IPA supports war on ‘strangling’ red tape

The Australian, August 14, 2019

Ahead of a crackdown on red tape, analysis has revealed that government regulation of the economy has risen to an unprecedented level.

The first comprehensive assessment of federal laws and regulations has found the number of restrictions increased almost 50-fold since 1975, the last year of the Whitlam government, according to the Institute of Public Affairs.

“The number of regulatory restrictions in laws and regulations — instances of ‘shall’, ‘must’, ‘may not’, ‘should’, ‘required’, and ‘prohibited’ — has leapt from 2000 in the late 1970s to 95,000 in 2015,” the IPA said in a statement based on joint research conducted with the US-based Mercatus Centre.

The analysis, which will soon be replicated at a state level and updated at a federal level to cover the past four years, found the extent of regulation was 20 per cent higher than in the US

The pioneering IPA technique used, which focuses on the use of restrictive words in regulation rather than simply counting pages, has been used to compare the regulatory footprint of the US and Canadian governments.

 

Federal Assistant Minister to the Prime Minister and Cabinet Ben Morton said the next wave of the Coalition’s red-tape reduction, kicked off by Tony ­Abbott in 2013, would be “surgical”. “We want to reduce the burden and unleash the animal spirits in business to grow the economy and create jobs,” he said, noting he would reveal which sectors would be the focus “in coming weeks”.
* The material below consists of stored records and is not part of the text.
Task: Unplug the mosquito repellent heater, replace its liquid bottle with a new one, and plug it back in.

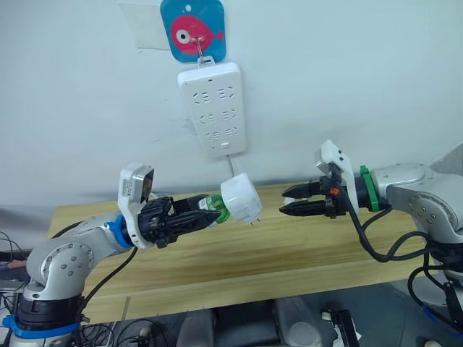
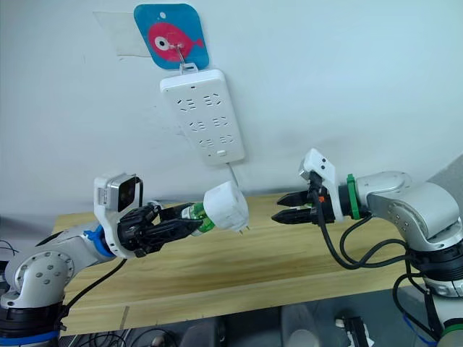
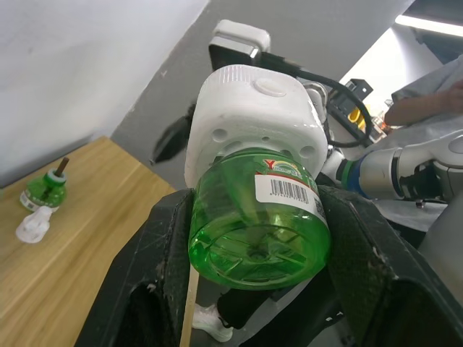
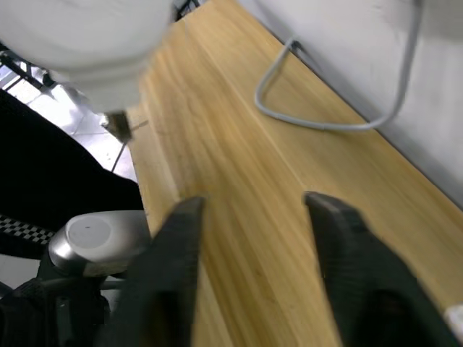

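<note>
Nearest us in the left wrist view is one green liquid bottle (image 3: 259,228), its base toward the camera, screwed into one mosquito repellent heater (image 3: 255,116). We count two grippers, one power strip, one heater, one full bottle, and one small green bottle neck with a wick (image 3: 44,189) lying on the table beside a small white cap (image 3: 32,225).

Our left gripper (image 1: 194,214) has its black fingers pressed against both sides of the green bottle, holding bottle and heater up in the air above the table. From the head camera the heater sits just left of centre, at about 3 o'clock from the left gripper, with its two prongs pointing down and toward the right arm. Our right gripper (image 1: 295,200) hovers at 3 o'clock from the heater, close but apart; its fingers are spread and hold nothing.

Below is a light wooden table (image 1: 289,253). Behind it is a white wall, where the white multi-socket power strip (image 1: 213,107) hangs at 12 o'clock from a blue hook plate with a red fish (image 1: 192,29); its grey cable (image 4: 340,116) loops down onto the table.
</note>
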`<state>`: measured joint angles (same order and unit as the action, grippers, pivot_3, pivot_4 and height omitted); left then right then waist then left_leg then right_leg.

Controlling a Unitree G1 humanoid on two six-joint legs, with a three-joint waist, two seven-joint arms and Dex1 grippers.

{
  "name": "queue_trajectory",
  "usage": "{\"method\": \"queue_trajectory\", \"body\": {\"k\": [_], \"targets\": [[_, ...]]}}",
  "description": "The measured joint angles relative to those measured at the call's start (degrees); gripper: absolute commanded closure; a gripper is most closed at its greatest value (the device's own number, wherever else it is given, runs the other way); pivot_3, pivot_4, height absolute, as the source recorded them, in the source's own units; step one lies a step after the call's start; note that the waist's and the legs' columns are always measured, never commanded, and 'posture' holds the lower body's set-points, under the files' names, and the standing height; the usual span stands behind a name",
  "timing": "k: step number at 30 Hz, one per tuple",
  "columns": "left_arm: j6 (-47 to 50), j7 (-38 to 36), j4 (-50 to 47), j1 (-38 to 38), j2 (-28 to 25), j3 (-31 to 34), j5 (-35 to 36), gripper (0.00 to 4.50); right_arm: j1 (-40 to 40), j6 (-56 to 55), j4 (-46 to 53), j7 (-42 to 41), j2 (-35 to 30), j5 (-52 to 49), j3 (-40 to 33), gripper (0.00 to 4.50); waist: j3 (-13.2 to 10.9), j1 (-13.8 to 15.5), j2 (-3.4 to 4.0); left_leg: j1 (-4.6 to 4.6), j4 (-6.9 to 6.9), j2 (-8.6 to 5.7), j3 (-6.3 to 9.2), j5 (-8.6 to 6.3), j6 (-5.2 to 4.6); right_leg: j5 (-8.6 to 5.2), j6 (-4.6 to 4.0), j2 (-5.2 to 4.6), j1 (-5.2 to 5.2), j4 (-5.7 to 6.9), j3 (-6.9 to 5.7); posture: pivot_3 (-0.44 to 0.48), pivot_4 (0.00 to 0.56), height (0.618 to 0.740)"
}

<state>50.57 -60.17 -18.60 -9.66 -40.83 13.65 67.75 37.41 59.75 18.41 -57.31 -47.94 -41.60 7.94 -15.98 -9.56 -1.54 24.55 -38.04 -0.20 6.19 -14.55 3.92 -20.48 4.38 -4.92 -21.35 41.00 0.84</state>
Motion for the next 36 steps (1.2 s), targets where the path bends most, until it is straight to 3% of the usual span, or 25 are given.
{"method": "queue_trajectory", "body": {"k": [3, 15, 36], "targets": [[0.0, -1.1, 0.3, 0.4, -0.8, 0.3, -0.3, 2.22, 1.2, 0.0, -1.1, -1.5, -0.5, -0.5, -1.0, 0.01, 0.0, 0.0, 0.0, 0.0, 0.0, 0.0, 0.0, 0.0, 0.0, 0.0, 0.0, 0.0, 0.0, 0.0, 0.0, -0.242, 0.238, 0.74], [-2.9, -7.3, 1.3, -1.2, -2.6, -0.9, -6.3, 2.22, 9.0, 4.7, -0.6, -7.6, -0.2, -9.3, -3.6, 0.01, 0.0, 0.0, 0.0, 0.0, 0.02, 0.0, 0.0, 0.01, 0.01, 0.0, 0.0, 0.0, 0.0, -0.03, -0.03, -0.235, 0.224, 0.74], [-3.8, -9.3, 1.3, -5.9, -1.5, -3.6, -8.4, 2.22, 14.0, 5.7, -0.1, -7.5, 7.7, -9.9, 1.3, 0.01, 0.0, -0.1, 0.0, 0.0, 0.02, 0.01, 0.01, 0.12, 0.2, 0.0, 0.0, 0.0, -0.01, -0.01, -0.03, -0.226, 0.232, 0.74]]}}
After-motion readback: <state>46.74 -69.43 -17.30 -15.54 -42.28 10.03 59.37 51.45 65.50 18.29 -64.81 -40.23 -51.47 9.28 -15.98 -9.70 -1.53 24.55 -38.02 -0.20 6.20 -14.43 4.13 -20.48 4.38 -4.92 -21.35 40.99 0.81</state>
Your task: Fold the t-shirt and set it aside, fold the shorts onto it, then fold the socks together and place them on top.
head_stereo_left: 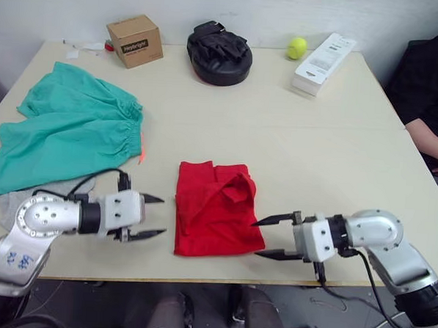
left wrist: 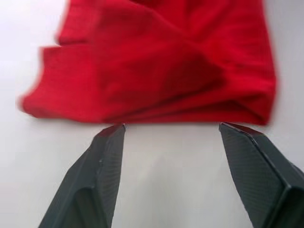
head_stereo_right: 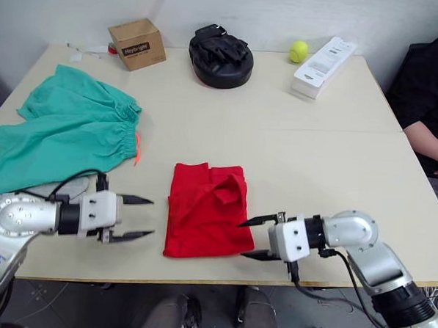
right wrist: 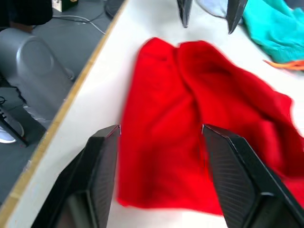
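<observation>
table (head_stereo_left: 330, 148): pale top, carrying everything; near edge running just under both arms
shorts (head_stereo_left: 66, 130): teal-green, spread out flat on the robot's far left, orange drawstring poking out at the waistband; well apart from the red pile, not folded yet by the look of it
t-shirt (head_stereo_left: 215, 208): red, already bunched into a rough folded rectangle near the front edge, dead centre between the two arms; long axis running front-to-back, away from the robot, one flap lumpy on top
socks (head_stereo_left: 15, 201): grey bit peeking out under the near edge of the shorts, tucked behind the left arm; hard to say more
left gripper (head_stereo_left: 151, 217): fingers spread wide, holding nothing, pointing straight at the shirt's left long side, just short of the cloth
right gripper (head_stereo_left: 274, 237): fingers also wide, empty, aimed at the near right corner, tips right at the cloth edge
nearer arm: pretty much a tie, maybe the right one by a hair
next move, guessing: pinching both sides at once, then shifting the pile aside
</observation>
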You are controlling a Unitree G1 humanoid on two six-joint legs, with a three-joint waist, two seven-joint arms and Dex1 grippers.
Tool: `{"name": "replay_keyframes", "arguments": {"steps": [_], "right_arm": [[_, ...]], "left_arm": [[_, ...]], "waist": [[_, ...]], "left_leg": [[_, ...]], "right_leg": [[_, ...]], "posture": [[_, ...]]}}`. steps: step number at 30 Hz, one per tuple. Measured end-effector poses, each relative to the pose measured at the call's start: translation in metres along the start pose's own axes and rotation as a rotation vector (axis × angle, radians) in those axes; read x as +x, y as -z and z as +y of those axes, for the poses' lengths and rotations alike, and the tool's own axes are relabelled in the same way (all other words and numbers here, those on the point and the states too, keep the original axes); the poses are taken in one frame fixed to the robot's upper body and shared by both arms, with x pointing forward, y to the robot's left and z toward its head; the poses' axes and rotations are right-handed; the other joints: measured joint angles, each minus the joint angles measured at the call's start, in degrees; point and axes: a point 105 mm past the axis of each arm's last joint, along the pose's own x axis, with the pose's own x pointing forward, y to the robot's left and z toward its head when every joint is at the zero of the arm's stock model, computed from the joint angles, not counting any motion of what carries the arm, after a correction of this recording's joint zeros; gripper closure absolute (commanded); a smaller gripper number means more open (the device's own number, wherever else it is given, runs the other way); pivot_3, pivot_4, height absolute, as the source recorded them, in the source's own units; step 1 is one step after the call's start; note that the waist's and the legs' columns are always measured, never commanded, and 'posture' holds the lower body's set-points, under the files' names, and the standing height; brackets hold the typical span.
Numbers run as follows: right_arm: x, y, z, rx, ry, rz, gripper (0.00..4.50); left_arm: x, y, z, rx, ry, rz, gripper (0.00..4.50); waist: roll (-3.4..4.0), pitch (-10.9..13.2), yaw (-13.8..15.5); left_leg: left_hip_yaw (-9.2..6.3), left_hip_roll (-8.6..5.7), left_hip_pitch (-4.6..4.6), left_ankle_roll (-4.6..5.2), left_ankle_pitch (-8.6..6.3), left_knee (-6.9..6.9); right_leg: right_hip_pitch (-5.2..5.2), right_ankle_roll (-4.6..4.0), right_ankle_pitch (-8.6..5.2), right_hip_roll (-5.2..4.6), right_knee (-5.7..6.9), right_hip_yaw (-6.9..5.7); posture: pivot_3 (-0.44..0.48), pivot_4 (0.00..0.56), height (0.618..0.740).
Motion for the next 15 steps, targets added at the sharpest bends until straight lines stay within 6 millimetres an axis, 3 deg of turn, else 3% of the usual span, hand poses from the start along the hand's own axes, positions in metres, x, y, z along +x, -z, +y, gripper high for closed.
{"name": "replay_keyframes", "arguments": {"steps": [5,15], "right_arm": [[-0.005,0.002,-0.023,0.004,0.055,0.014,1.68],[0.000,-0.001,-0.024,0.058,0.100,0.014,1.68]], "left_arm": [[0.018,-0.004,-0.012,0.042,0.122,-0.032,1.37],[0.052,-0.012,-0.009,0.091,0.184,-0.103,1.37]], "waist": [[0.00,0.0,-0.2],[-0.01,0.0,0.7]], "left_leg": [[0.02,0.00,-0.09,-0.02,0.00,-0.01],[0.03,0.00,-0.11,0.02,0.01,0.13]], "right_leg": [[-0.09,0.00,0.00,0.06,-0.01,-0.02],[-0.07,0.02,0.01,0.07,0.06,-0.03]], "posture": [[0.000,0.150,0.740],[0.000,0.150,0.740]]}}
IPA research director Daniel Wild said red tape was “the single biggest impediment to economic prosperity in Australia”.

“Business investment is lower today as a percentage of GDP than during the Whitlam years because of red tape, which has kneecapped productivity growth and wages growth,” he said.

The IPA analysis also found the number of words in legislation and regulation per restriction had increased from about 100 in the late 1980s to nearly 200.

“The philosopher Harry Frankfurt argued in 2005 that the amount of bullshit in the world is increasing,” the authors noted.

Scott Morrison has lauded the government’s track record on red tape. “We set ourselves the goal of reducing the burden of regulation on the economy by $1 billion each and every year. And we succeeded. Between September 2013 and December 2016, this initiative yielded red tape savings of $5.8bn,” the Prime Minister said.